Diffuse low-grade and intermediate-grade gliomas [World Health Organization (WHO) grades II and III, hereafter called lower-grade gliomas] are infiltrative neoplasms that arise most often in the cerebral hemispheres of adults [1, 2]. Histologic criteria for the diagnosis of diffuse gliomas date from the early 20th century work of Bailey and Cushing , who grouped tumors by their presumed histogenesis based on their appearance under the microscope (i.e., classes were based on their “cell of origin”). Since then, histologic diagnosis has remained an efficient and cost-effective method for classification and grading, serving as the international standard . Using these methods, lower-grade gliomas have traditionally been categorized into three classes: oligodendrogliomas, astrocytomas, and oligoastrocytomas. Following classification, diffuse gliomas are graded II–IV based on the presence of other morphologic features that reflect biological behavior, such as mitosis, microvascular proliferation, and necrosis, in order to predict clinical outcome and guide patient management. Despite widespread acceptance for nearly a century, it has been recognized that histologic classification and grading suffer from substantial inter- and intra-observer variability and do not adequately predict clinical outcomes [4, 5].
Increasingly, biomarker-based classification has been used to categorize disease and guide clinical decision making [6, 7]. For example, isocitrate dehydrogenase (IDH) mutations have been shown to be associated with a favorable prognosis in diffuse gliomas. The finding of co-deletion of chromosome arms 1p and 19q (1p/19q co-deletion) has been strongly linked with the oligodendroglioma histology and predicts better responses to radiochemotherapy. In order to determine if robust, clinically meaningful molecular classes of lower-grade gliomas could be identified and recognized by specific biomarkers, The Cancer Genome Atlas (TCGA) recently performed a comprehensive and integrated molecular analysis . In their study, 293 untreated diffuse lower-grade glioma samples were collected from adults, including 100 astrocytomas, 77 oligoastrocytomas, and 116 oligodendrogliomas . A comprehensive molecular analysis was performed for mutations using whole-exome sequencing, DNA copy number alterations, DNA methylation, microRNA expression, mRNA expression, and targeted protein expression. The results were integrated by two independent, multiplatform methods: cluster of clusters (CoC), which integrated data from gene expression (mRNA), DNA methylation, miRNA expression, and copy number alteration platforms; and OncoSign, which integrated mutations, amplifications, and deletions.

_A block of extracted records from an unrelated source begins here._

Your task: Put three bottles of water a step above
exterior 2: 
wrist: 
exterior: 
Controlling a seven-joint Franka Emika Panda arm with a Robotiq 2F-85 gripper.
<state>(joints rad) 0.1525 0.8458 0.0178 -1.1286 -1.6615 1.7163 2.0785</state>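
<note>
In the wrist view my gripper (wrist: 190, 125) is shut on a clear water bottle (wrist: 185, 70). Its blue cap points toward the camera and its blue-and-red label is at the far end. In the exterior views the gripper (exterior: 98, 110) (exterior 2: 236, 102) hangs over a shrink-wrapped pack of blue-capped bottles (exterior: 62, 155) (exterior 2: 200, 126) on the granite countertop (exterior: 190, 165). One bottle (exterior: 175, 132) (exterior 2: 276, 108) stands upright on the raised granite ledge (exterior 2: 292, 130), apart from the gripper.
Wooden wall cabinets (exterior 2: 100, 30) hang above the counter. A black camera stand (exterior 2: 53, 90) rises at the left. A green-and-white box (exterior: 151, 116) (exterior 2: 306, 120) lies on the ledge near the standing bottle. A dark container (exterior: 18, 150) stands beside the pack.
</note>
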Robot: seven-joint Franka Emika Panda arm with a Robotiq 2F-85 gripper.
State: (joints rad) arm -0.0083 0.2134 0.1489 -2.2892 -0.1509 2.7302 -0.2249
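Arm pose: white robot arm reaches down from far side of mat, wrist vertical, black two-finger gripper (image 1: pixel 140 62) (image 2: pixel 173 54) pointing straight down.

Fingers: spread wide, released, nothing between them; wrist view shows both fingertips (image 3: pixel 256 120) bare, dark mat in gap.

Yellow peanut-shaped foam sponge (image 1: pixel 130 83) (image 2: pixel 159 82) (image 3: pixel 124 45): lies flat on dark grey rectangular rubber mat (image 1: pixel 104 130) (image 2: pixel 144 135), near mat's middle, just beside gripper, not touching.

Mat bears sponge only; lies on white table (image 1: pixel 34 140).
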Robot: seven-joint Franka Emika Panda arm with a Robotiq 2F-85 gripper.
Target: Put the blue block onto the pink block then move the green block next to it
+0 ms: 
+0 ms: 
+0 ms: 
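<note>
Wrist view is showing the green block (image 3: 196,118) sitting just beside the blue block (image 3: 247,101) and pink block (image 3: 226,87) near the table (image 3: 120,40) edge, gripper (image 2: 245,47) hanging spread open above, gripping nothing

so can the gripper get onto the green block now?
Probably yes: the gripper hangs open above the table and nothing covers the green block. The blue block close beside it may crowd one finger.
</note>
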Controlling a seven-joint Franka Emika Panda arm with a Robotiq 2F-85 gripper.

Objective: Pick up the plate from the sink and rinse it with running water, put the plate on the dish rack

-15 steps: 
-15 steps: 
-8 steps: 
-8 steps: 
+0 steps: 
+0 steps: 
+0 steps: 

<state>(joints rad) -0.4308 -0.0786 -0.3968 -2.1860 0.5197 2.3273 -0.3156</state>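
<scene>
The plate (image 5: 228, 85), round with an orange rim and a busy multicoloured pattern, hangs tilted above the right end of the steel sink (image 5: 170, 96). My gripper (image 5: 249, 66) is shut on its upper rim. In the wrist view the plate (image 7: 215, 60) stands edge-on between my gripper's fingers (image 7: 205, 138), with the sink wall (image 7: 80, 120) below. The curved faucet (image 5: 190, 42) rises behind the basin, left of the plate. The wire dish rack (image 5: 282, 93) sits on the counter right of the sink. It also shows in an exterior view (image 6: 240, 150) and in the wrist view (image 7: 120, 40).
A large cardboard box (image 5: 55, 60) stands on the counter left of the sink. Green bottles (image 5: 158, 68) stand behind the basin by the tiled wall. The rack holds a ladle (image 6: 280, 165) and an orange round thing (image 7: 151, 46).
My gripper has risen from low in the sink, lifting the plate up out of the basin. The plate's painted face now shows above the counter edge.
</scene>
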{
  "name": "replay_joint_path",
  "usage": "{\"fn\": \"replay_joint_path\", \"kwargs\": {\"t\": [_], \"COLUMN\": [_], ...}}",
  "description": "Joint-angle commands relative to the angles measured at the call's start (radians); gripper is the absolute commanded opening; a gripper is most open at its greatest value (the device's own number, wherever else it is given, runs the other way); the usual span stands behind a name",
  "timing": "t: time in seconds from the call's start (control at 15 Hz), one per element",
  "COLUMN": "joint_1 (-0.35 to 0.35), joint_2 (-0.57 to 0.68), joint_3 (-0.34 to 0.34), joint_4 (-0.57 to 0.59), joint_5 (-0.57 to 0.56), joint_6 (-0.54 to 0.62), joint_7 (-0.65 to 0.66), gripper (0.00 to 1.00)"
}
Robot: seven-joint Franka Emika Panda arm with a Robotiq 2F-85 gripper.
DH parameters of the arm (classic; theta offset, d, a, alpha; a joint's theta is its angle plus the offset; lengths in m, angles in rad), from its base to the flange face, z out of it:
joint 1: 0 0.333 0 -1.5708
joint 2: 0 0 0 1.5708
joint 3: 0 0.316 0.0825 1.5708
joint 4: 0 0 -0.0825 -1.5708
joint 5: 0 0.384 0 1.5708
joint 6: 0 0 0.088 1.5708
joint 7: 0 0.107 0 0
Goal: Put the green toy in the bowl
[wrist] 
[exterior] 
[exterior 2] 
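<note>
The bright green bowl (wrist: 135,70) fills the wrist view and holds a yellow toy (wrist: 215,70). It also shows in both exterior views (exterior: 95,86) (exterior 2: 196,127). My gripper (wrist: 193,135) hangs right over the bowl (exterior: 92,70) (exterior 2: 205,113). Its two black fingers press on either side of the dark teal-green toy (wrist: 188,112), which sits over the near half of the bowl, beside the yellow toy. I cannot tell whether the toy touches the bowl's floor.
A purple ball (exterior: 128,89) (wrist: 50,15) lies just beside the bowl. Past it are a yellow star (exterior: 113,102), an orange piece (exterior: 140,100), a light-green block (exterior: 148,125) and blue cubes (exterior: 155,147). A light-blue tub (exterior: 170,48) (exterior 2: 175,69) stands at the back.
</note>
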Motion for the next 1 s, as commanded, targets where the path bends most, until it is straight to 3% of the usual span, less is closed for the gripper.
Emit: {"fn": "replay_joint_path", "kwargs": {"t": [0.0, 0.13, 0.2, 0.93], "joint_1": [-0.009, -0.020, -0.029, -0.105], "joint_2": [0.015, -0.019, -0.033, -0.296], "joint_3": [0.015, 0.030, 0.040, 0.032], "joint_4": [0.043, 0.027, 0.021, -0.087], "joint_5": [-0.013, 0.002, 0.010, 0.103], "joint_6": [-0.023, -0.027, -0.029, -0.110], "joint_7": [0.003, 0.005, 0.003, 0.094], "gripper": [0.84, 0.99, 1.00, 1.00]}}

These two independent and unsupervised analyses each pointed to three robust molecular classes of lower-grade gliomas. Investigators then compared these three molecular classes to histologic classification of gliomas and to the biomarker classification of lower-grade glioma based on the status of IDH mutation and 1p/19q co-deletion. For both the CoC and OncoSign analyses, the association between molecular class and IDH–1p/19q co-deletion status was far superior to the association between molecular class and histologic class, indicating that these biomarkers were capable of accurately capturing cohesive biological characteristics of lower-grade gliomas in a robust manner. Based on these studies, lower-grade gliomas were designated as either (1) IDH mutant with 1p/19q co-deletion; (2) IDH mutant without 1p/19q co-deletion; or (3) IDH wild-type.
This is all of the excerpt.